Incorrect Peak Performance Boundaries in Nsight Compute Roofline Charts


I’m having trouble understanding why when plotting the roofline chart on compute for a kernel running on an A100, the FP64 peak performance boundary is set at around 7.5 TFLOP/s (V100 peak) and not around the actual 9.5 TFLOP/s it should use as limit. I’m attaching a screenshot from an analysis on my kernel. You can see the tool correctly identifies the A100 GPU but the peak performance as I hover over the plateau is wrong. I’m using Nsight compute version 2021.3. I tried this on version 2022.2 but when I hover over the boundaries the pop-up tooltip is not working (Linux version).

Is there something wrong here or does it set the peak performance as 7.5 because that’s the nominal peak and not the theoretical?

Thanks for your help.

The roofline is constructed based on the clock rate at which the application was run (because that sets the upper limit).

What is the clock_rate for your profiling run?
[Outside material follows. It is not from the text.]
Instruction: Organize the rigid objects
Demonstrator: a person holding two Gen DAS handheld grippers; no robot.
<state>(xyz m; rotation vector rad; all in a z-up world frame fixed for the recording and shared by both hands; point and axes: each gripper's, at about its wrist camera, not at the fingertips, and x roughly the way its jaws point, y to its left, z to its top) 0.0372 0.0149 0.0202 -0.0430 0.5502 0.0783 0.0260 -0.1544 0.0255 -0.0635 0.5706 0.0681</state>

You can find this under Device Attributes on the Session page in the Nsight Compute UI.

Thanks for the answer @Sanjiv.Satoor , I’m really interested in correctly interpreting this chart. The reported clock_rate for my A100 was: 1305000


How is that clock_rate used to compute the FP boundary? Could you share that formula? I’m guessing the 9.5 TFLOP/s peak would then require some GPU Boost Clock?

I’ve figured it out. This has to do with the clock control option on Nsight Compute and the default application clock that’s set on the A100 I’m running on (1305 MHz). I should then set the clock rate through nvidia-smi and then profile the application with no clock control.

However, this still doesn’t add up the 7.5 TFLOP/s boundary that plot is showing. How is that peak boundary computed using the clock rate?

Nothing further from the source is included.